== Dataset records ==

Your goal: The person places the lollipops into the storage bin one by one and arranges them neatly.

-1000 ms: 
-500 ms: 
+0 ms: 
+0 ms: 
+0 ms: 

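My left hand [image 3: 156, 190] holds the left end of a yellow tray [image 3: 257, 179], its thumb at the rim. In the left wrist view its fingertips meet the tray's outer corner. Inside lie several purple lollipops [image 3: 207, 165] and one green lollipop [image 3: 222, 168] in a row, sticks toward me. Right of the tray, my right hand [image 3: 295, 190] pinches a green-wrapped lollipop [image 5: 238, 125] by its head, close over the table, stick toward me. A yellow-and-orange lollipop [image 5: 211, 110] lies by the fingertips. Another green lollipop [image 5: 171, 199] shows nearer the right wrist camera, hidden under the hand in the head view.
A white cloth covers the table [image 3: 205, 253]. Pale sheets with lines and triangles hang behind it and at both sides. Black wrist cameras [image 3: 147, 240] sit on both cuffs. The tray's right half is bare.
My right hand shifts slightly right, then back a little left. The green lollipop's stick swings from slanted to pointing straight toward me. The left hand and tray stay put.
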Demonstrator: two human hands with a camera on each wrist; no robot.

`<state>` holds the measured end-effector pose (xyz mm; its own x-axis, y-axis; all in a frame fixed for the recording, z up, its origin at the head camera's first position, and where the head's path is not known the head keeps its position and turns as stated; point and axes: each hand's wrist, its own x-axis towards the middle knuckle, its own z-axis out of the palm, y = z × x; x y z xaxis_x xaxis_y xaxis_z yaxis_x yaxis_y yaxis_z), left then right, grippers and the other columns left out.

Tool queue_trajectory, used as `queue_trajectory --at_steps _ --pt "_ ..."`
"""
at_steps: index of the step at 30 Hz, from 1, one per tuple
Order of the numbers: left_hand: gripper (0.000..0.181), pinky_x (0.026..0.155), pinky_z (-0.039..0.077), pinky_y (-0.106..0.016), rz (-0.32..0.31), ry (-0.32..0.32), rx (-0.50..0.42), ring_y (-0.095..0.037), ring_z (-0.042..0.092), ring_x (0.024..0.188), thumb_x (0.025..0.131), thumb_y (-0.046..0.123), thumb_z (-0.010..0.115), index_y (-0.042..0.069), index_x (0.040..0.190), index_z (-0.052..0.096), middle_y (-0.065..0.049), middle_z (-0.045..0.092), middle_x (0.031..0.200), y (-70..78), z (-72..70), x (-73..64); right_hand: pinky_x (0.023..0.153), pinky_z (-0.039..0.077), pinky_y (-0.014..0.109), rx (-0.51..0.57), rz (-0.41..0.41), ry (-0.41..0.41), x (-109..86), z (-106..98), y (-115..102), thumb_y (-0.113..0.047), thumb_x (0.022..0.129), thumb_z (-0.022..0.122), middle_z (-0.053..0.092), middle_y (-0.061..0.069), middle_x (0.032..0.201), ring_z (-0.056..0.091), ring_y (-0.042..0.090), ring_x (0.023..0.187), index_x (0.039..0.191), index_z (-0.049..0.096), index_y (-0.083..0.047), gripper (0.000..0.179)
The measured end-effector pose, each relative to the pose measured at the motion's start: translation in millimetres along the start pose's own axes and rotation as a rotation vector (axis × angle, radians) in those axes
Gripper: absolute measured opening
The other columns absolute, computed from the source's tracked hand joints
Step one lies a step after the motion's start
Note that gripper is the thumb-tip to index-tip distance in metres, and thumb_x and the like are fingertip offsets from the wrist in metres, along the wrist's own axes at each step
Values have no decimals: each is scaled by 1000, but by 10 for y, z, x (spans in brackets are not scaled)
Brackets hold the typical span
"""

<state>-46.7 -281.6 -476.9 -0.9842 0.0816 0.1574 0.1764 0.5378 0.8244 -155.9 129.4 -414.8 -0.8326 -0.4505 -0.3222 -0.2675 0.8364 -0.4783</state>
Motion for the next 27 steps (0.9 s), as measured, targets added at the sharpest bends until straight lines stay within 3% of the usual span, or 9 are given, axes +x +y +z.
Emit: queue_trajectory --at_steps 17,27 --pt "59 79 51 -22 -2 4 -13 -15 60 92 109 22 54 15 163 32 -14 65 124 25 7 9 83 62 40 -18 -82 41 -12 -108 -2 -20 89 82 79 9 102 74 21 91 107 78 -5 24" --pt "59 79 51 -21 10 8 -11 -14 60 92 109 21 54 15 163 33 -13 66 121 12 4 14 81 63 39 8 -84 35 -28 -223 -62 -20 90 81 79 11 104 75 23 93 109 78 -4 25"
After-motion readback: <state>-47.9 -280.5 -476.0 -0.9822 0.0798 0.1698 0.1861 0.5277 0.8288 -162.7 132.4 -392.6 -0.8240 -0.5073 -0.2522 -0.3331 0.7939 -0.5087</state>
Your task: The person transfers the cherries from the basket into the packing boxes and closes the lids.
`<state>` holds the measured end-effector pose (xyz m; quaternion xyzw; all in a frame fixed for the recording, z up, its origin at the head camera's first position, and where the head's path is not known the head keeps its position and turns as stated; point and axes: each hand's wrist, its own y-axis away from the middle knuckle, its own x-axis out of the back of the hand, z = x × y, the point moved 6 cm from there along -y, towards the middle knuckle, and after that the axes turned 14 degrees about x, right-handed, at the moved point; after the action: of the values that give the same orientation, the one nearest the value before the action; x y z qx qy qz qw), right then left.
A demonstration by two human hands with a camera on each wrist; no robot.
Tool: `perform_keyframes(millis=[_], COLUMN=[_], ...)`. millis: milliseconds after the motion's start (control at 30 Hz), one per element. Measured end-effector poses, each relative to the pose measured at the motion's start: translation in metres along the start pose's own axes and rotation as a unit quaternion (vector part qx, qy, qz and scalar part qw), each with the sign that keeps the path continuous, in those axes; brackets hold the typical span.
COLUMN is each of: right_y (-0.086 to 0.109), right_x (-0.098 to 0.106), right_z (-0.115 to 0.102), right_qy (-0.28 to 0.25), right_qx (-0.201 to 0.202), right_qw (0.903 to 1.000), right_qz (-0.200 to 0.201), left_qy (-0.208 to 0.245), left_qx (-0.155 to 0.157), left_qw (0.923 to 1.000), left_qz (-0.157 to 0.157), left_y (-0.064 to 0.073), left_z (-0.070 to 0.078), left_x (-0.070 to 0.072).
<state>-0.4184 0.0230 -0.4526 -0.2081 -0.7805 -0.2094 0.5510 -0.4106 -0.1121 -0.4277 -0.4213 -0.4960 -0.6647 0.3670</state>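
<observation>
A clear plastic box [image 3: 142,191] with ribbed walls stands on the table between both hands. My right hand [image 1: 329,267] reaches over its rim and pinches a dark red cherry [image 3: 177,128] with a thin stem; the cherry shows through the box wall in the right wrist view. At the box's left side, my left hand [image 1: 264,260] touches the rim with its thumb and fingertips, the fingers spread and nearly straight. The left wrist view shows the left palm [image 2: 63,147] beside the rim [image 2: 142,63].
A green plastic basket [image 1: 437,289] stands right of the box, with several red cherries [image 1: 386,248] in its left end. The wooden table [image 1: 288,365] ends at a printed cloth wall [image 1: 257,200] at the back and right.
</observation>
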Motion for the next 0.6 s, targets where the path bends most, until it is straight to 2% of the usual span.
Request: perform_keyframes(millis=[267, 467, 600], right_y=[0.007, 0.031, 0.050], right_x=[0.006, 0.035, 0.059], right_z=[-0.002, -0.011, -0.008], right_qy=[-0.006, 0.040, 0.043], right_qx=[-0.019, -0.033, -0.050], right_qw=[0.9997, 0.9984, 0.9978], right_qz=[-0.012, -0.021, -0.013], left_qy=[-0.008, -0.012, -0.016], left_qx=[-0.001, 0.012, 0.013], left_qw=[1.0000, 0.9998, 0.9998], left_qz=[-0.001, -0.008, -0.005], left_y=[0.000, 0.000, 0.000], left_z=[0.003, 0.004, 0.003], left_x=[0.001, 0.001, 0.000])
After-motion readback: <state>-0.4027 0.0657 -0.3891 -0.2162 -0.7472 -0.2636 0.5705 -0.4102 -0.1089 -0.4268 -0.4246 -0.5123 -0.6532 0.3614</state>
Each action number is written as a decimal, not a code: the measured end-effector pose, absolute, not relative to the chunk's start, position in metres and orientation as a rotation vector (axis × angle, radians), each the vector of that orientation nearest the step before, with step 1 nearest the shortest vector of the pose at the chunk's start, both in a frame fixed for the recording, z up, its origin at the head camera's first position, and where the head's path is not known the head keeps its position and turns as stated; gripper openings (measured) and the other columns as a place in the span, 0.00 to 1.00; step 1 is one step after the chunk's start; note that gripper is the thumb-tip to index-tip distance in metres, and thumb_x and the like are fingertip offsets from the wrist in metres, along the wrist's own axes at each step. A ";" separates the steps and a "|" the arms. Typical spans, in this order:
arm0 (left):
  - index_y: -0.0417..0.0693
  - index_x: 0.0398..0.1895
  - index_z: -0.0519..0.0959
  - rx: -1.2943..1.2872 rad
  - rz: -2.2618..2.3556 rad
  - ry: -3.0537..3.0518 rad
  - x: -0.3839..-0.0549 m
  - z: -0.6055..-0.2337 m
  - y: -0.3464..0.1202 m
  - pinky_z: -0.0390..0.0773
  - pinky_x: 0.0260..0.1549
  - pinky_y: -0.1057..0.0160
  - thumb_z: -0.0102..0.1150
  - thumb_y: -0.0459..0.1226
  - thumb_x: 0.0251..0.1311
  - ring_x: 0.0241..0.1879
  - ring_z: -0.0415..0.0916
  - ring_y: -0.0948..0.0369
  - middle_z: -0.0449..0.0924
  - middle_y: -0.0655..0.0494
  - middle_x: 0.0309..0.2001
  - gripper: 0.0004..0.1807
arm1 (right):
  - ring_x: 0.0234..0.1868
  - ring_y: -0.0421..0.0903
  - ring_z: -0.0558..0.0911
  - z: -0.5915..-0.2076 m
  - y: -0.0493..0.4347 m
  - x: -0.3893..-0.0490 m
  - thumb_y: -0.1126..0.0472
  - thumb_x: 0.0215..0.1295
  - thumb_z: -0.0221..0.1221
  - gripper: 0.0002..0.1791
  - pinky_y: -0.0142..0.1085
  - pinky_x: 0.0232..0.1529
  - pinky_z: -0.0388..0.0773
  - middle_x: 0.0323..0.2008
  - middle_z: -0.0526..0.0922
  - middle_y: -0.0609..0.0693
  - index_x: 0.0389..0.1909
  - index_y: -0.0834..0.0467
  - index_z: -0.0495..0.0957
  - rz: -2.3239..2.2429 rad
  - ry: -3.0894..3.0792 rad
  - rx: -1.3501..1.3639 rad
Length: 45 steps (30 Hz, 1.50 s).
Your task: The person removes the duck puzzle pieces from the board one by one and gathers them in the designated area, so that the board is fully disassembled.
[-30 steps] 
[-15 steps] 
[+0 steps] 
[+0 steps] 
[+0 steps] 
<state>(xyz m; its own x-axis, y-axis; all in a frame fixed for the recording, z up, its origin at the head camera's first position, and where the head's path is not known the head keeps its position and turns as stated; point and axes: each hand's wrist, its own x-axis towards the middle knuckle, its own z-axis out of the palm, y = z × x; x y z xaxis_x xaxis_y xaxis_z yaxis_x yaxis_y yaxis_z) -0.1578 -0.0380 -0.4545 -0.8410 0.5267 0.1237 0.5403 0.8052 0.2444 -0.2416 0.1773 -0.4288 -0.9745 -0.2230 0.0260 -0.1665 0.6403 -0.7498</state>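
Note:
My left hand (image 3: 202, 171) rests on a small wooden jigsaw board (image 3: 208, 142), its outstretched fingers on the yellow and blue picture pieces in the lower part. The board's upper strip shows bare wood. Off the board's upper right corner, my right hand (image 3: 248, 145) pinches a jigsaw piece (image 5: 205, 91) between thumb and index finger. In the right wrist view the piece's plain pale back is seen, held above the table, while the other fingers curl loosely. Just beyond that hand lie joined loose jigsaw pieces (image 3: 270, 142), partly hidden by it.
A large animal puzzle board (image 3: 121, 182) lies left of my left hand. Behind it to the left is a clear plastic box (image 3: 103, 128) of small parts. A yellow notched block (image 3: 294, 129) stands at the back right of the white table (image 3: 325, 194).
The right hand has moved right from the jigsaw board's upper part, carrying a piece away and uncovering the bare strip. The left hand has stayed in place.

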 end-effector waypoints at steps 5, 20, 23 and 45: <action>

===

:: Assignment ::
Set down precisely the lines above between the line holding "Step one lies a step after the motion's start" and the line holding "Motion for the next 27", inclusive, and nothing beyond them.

:: Exercise response ::
Step one lies a step after the motion's start
Note that gripper is the thumb-tip to index-tip distance in metres, and thumb_x and the like are fingertip offsets from the wrist in metres, along the wrist's own axes at each step
Values have no decimals: each is scaled by 1000, but by 10 for y, z, x (spans in brackets are not scaled)
Brackets hold the typical span
"""

<state>-46.7 -281.6 -476.9 -0.9842 0.0816 0.1574 0.1764 0.5378 0.8244 -155.9 129.4 -414.8 -0.8326 -0.4505 -0.3222 -0.2675 0.8364 -0.4783</state>
Motion for the next 27 steps (0.9 s), as measured, targets added at the sharpest bends until straight lines stay within 3% of the usual span, or 9 are given, axes +x +y +z.

This answer has been written out in full.